*EXERCISE GOAL:*
Up to and including the line with "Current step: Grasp", write out the listing from its first line, minus the pictures.

*DATA SEGMENT:*
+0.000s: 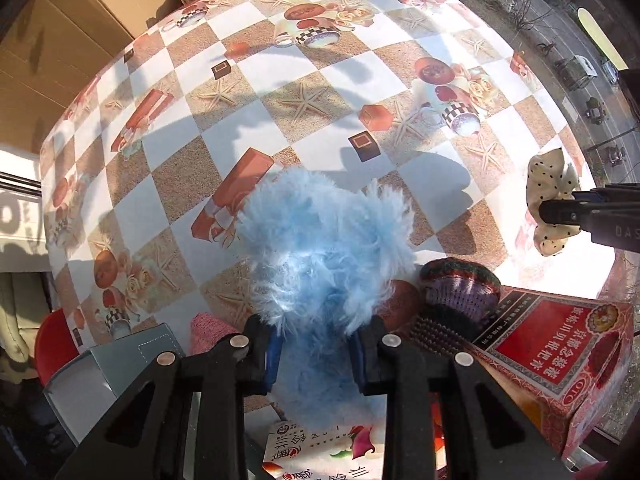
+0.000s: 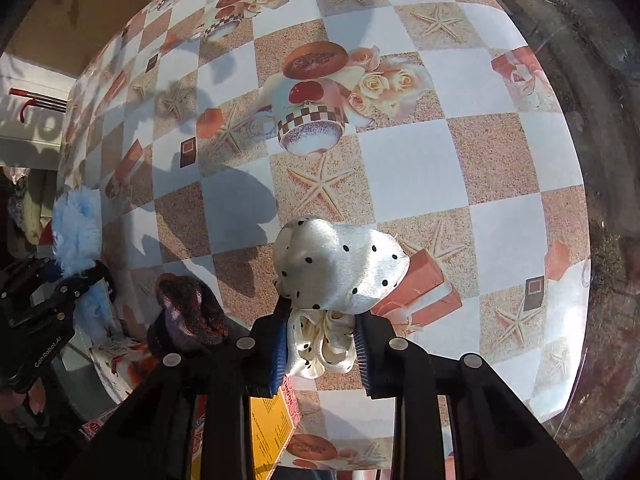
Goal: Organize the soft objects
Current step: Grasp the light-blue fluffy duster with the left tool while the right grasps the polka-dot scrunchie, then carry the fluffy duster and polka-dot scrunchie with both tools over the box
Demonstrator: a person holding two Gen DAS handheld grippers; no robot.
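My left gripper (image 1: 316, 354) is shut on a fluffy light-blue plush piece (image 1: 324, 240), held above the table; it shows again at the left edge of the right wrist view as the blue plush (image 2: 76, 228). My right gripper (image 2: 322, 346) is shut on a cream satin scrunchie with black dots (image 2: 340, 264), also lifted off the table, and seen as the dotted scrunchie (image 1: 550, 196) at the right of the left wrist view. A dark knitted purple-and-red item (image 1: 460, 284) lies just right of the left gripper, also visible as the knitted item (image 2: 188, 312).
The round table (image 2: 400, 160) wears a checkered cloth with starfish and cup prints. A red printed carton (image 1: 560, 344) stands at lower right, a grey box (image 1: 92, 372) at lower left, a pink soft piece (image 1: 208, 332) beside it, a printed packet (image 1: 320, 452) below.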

*RESULT OF THE TASK:*
+0.000s: 
+0.000s: 
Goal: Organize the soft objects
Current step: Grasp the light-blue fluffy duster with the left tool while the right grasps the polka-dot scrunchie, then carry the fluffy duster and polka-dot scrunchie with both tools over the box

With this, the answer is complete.